DESCRIPTION OF THE TASK => In the material below, find the line with "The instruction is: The" and the line with "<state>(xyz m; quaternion", then output both and every line between them exactly, omitting pictures.

EXTRACTED INFORMATION =>

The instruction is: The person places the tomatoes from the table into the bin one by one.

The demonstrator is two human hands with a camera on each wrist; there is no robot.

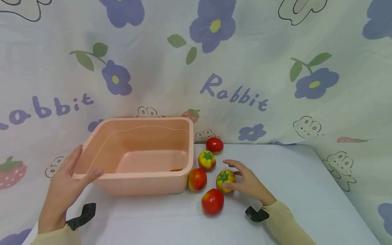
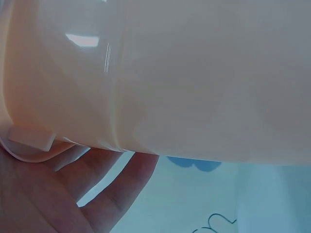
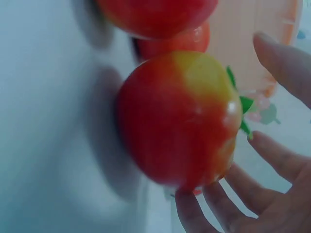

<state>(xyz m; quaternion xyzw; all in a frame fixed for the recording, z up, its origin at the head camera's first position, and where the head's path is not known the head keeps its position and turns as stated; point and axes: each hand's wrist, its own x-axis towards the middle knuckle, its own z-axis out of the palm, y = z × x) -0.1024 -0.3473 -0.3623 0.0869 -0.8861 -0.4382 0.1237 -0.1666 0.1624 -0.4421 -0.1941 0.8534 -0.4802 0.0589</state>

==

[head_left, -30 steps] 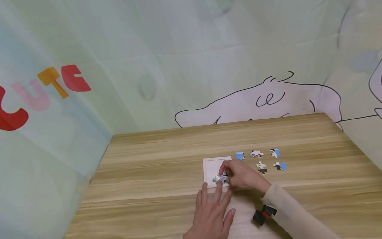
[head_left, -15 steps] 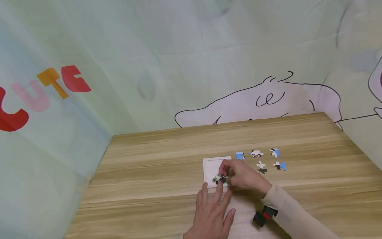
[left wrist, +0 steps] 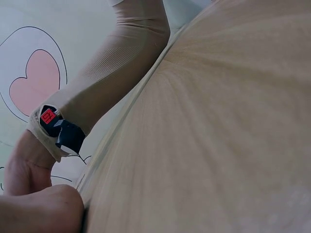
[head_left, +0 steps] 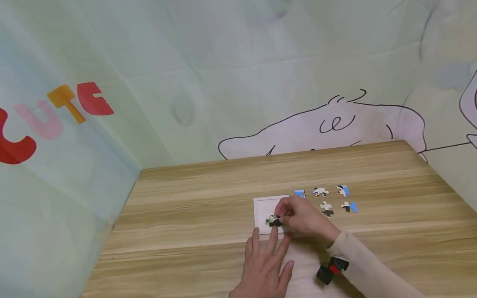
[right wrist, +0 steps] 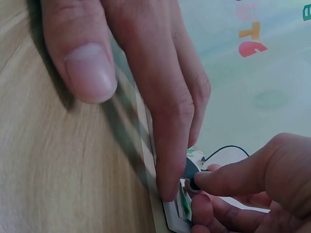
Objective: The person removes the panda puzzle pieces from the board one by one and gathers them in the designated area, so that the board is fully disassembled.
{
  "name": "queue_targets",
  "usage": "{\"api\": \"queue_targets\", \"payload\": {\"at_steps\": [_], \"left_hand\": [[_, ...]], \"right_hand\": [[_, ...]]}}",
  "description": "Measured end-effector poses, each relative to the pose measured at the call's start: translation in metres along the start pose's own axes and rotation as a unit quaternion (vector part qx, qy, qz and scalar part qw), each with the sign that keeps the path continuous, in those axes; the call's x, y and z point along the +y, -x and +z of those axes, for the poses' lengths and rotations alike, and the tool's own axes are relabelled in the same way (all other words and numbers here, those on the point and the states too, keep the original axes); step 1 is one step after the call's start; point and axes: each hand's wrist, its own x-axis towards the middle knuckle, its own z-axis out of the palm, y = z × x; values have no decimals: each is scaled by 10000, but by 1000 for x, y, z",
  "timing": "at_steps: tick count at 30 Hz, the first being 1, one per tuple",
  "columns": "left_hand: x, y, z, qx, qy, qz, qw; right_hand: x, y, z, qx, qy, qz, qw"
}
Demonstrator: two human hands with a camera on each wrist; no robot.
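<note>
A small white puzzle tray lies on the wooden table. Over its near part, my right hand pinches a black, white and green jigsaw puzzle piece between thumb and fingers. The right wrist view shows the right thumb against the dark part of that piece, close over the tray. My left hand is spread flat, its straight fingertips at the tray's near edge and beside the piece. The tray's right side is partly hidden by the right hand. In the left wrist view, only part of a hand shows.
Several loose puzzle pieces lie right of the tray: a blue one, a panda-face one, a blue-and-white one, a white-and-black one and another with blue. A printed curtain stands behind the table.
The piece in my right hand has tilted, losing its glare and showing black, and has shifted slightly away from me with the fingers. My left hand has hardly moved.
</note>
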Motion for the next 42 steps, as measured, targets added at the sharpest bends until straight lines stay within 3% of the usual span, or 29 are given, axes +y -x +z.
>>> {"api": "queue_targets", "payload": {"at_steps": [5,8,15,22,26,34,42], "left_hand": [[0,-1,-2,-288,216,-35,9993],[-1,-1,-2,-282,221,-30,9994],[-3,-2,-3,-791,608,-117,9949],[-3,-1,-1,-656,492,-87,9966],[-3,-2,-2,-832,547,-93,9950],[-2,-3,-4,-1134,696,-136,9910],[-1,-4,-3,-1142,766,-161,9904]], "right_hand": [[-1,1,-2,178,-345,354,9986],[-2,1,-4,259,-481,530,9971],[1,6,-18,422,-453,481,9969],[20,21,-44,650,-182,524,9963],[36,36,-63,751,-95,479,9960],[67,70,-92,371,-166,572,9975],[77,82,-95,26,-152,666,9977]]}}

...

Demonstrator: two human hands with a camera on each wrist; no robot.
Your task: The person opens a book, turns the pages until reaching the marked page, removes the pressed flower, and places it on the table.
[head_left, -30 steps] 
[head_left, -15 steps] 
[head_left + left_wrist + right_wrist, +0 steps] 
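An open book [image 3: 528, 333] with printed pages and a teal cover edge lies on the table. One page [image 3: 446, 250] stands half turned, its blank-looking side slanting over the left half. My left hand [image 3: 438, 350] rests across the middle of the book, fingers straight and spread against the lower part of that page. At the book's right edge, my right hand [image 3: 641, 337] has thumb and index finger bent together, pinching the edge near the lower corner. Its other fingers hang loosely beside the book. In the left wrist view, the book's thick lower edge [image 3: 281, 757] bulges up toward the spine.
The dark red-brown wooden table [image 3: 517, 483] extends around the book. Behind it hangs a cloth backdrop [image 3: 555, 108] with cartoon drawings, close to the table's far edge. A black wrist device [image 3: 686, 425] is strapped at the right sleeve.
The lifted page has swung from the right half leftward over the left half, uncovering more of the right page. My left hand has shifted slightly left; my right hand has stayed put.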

SOLUTION FOR THIS PROBLEM =>
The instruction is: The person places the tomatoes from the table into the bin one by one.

The demonstrator is two human hands with a camera on each wrist; there is no robot.


<state>(xyz m; quaternion xyzw; all in a frame fixed for the recording, z up, its origin at the head camera's first position, and where the head's path is not known the head keeps its position and turns as stated; point and axes: each hand's wrist, its own x-axis towards the middle knuckle, its own z-axis out of the palm, y = z × x) -0.1024 -0.3473 -0.3623 0.0869 -0.8861 -0.4382 0.1237 -0.1666 0.1624 -0.4421 -0.1941 0.8534 -0.4802 0.0589</state>

With this, the answer is finished.